ASSIGNMENT → Of the entries below, return exactly those lines that fall between the one containing "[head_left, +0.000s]" and the one containing "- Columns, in", the two end lines included.

Stored data entries →

::::::::::

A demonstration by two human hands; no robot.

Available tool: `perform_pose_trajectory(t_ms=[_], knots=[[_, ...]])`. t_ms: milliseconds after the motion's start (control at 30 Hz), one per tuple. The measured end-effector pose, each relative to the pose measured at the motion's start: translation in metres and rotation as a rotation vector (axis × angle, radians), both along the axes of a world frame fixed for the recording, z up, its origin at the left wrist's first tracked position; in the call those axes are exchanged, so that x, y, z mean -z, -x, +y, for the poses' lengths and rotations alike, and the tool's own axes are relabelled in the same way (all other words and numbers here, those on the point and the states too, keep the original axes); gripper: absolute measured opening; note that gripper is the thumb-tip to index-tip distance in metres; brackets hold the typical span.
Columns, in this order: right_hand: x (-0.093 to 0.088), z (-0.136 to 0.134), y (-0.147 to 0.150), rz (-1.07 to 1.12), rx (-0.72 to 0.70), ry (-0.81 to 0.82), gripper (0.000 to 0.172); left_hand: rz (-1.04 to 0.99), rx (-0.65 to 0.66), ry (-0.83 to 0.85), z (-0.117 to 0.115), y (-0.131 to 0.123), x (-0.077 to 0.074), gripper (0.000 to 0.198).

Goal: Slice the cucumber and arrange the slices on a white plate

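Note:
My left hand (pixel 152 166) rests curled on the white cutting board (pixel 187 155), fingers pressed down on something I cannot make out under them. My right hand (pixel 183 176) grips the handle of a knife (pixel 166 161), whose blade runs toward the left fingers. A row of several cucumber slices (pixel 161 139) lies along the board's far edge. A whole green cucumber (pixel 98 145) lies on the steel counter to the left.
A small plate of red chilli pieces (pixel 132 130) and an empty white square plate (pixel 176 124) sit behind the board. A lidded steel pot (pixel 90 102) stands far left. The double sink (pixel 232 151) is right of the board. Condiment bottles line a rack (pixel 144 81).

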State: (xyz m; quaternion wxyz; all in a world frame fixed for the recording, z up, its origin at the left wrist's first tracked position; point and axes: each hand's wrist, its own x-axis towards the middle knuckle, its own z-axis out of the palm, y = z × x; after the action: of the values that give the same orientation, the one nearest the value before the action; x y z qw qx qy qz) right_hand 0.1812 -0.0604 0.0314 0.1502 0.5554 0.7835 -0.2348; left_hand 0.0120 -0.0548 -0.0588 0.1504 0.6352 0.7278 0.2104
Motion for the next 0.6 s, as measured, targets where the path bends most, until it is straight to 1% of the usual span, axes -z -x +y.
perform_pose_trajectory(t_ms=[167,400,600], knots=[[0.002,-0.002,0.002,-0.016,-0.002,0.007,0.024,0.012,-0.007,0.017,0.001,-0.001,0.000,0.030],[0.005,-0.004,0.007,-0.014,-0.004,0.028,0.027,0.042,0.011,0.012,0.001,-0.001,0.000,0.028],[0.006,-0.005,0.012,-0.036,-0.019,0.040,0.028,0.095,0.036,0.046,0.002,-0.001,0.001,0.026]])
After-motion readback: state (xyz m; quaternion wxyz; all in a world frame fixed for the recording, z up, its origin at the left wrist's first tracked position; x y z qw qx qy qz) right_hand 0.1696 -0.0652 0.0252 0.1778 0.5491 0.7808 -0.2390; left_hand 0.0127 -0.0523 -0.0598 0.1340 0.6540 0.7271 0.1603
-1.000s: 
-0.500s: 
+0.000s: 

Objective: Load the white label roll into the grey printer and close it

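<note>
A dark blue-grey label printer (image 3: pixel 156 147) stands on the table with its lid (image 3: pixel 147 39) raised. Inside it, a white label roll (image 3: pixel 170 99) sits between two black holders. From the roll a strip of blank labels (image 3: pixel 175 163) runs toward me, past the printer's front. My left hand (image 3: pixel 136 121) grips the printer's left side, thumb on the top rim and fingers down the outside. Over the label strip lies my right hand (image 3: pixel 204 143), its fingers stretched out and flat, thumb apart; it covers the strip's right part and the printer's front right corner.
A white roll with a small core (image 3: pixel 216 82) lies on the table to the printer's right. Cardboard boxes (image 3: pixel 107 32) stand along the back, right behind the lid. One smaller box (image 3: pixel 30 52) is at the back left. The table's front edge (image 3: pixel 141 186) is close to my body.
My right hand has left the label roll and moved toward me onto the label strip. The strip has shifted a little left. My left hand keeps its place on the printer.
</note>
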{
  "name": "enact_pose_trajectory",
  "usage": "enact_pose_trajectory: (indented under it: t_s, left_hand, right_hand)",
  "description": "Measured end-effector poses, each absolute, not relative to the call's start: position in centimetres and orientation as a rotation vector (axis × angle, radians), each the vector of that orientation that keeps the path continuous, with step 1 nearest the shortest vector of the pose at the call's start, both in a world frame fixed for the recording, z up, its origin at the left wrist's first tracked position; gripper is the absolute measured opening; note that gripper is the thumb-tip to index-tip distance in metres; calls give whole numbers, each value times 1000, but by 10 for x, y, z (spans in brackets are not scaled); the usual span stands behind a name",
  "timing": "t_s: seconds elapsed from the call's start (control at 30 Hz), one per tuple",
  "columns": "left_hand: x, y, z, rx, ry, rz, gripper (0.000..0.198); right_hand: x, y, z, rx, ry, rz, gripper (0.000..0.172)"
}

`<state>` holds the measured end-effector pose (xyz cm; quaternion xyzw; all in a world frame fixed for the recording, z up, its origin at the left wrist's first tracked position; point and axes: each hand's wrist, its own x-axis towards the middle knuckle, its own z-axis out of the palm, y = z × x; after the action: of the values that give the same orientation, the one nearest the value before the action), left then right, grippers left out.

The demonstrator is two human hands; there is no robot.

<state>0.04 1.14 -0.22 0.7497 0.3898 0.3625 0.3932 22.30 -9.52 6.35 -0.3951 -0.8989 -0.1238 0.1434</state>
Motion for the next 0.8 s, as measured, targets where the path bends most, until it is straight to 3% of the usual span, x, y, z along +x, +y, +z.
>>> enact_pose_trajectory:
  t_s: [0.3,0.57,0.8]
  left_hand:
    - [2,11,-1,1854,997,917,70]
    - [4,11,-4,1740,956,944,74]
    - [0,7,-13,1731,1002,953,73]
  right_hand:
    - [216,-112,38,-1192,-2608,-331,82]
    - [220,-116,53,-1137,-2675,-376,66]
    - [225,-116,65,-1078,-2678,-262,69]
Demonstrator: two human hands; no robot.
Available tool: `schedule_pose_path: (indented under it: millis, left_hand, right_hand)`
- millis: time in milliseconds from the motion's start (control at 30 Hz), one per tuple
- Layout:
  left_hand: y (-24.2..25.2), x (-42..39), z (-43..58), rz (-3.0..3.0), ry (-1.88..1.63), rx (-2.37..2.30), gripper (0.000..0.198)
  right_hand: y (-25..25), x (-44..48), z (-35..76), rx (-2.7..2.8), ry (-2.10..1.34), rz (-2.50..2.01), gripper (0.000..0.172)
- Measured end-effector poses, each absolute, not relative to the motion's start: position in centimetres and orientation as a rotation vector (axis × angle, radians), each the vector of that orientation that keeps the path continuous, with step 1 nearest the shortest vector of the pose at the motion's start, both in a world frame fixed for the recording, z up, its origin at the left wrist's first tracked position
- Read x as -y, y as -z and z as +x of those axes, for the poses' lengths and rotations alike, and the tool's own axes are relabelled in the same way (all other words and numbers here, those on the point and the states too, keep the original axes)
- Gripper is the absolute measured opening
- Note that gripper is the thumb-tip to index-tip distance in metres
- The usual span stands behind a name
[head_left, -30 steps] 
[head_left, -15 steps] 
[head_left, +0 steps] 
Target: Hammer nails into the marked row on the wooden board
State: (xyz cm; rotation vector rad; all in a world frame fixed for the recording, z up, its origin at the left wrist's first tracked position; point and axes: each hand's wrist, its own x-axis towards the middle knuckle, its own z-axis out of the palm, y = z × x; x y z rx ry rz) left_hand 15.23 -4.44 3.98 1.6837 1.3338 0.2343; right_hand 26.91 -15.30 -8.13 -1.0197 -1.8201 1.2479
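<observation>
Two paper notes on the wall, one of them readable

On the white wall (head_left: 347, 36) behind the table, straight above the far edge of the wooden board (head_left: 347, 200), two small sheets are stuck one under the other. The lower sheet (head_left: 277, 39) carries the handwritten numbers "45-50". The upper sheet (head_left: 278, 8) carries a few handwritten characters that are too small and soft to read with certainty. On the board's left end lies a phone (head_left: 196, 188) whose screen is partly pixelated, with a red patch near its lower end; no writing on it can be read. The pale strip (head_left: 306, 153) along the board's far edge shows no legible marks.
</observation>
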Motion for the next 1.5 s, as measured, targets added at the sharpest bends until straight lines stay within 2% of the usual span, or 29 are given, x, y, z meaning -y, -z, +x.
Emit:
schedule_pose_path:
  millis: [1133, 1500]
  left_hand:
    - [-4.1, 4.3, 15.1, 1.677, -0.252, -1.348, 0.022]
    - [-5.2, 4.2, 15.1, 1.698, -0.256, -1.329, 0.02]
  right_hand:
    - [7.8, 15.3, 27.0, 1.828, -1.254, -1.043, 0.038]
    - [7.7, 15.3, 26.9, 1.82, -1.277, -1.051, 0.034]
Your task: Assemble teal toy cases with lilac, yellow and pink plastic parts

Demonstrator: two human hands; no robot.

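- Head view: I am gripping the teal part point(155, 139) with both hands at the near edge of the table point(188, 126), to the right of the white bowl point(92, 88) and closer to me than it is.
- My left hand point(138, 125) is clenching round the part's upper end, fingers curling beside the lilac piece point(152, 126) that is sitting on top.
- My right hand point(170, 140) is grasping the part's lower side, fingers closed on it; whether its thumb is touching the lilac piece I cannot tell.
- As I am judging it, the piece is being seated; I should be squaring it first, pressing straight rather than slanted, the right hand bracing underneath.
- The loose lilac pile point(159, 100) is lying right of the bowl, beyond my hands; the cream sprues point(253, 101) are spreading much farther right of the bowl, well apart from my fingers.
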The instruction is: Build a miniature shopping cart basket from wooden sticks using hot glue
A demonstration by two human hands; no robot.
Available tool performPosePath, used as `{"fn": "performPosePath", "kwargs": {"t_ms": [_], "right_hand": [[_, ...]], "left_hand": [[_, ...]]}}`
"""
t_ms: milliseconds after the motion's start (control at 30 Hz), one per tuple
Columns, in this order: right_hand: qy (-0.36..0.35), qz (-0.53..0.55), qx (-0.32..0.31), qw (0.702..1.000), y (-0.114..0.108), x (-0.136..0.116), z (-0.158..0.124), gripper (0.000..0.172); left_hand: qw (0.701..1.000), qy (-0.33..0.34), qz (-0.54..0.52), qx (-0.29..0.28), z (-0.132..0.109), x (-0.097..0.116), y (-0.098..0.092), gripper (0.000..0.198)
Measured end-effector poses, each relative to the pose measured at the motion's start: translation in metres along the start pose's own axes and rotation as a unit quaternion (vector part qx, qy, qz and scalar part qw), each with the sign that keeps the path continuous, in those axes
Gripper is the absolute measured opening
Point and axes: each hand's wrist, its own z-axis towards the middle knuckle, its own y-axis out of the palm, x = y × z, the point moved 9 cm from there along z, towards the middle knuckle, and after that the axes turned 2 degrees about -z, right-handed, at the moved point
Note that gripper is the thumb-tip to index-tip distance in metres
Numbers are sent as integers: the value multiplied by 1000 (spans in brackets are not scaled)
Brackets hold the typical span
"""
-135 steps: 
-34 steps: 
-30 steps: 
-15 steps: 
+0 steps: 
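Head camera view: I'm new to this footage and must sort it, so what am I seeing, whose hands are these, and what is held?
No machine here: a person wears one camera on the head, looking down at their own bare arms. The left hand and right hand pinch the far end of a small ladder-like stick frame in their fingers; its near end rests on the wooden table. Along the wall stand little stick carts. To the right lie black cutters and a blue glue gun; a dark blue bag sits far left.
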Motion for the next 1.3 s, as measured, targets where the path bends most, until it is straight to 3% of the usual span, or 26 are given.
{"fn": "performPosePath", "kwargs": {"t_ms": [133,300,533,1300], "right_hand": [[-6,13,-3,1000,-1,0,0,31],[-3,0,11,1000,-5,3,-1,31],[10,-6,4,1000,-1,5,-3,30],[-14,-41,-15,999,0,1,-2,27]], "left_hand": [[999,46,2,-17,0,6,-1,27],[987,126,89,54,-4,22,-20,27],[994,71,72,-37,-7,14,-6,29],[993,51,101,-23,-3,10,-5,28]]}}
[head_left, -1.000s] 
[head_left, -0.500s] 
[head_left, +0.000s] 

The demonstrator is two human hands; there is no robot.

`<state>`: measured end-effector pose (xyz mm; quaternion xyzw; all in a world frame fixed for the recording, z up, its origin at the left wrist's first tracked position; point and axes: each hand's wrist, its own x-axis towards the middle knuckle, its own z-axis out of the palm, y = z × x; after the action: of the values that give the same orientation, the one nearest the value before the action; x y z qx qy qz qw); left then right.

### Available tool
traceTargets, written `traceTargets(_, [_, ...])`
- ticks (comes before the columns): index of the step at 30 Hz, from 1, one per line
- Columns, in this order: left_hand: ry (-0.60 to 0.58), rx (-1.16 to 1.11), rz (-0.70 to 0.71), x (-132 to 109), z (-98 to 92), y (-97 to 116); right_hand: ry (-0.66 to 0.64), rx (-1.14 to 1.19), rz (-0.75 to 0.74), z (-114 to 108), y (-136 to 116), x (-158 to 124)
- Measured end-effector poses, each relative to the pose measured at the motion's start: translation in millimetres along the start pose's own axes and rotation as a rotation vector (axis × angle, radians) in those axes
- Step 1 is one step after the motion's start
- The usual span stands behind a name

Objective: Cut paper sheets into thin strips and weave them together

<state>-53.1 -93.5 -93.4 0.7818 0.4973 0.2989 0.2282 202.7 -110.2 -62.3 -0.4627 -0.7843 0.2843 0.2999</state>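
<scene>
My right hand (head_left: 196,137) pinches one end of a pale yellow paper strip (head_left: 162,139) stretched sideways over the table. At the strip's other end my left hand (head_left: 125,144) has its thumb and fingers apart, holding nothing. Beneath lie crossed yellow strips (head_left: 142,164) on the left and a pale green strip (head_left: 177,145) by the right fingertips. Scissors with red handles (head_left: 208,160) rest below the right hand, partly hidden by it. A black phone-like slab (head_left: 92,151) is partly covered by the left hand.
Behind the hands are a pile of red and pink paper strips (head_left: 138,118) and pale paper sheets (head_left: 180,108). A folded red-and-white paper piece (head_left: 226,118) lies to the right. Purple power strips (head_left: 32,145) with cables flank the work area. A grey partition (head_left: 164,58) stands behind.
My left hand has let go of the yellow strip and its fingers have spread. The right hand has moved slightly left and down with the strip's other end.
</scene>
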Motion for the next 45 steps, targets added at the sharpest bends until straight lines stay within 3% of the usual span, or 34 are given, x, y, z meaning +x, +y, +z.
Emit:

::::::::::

RESULT →
[head_left, +0.000s] 

The demonstrator is two human hands; there is no robot.

`<state>`: measured end-effector pose (xyz mm; quaternion xyzw; all in a world frame fixed for the recording, z up, its origin at the left wrist's first tracked position; point and axes: each hand's wrist, its own x-axis towards the middle knuckle, its own z-axis out of the palm, y = z × x; after the action: of the values that give the same orientation, the one nearest the value before the action; x y z qx qy qz qw); left then right.

### Available tool
traceTargets, written `traceTargets(_, [_, ...])`
- ticks (comes before the columns): index of the step at 30 Hz, from 1, one per line
- Columns, in this order: left_hand: ry (-0.60 to 0.58), rx (-1.16 to 1.11), rz (-0.70 to 0.71), x (-132 to 109), z (-98 to 92), y (-97 to 116); right_hand: ry (-0.66 to 0.64), rx (-1.14 to 1.19), rz (-0.75 to 0.74), z (-114 to 108), y (-136 to 116), x (-158 to 124)

This response is done.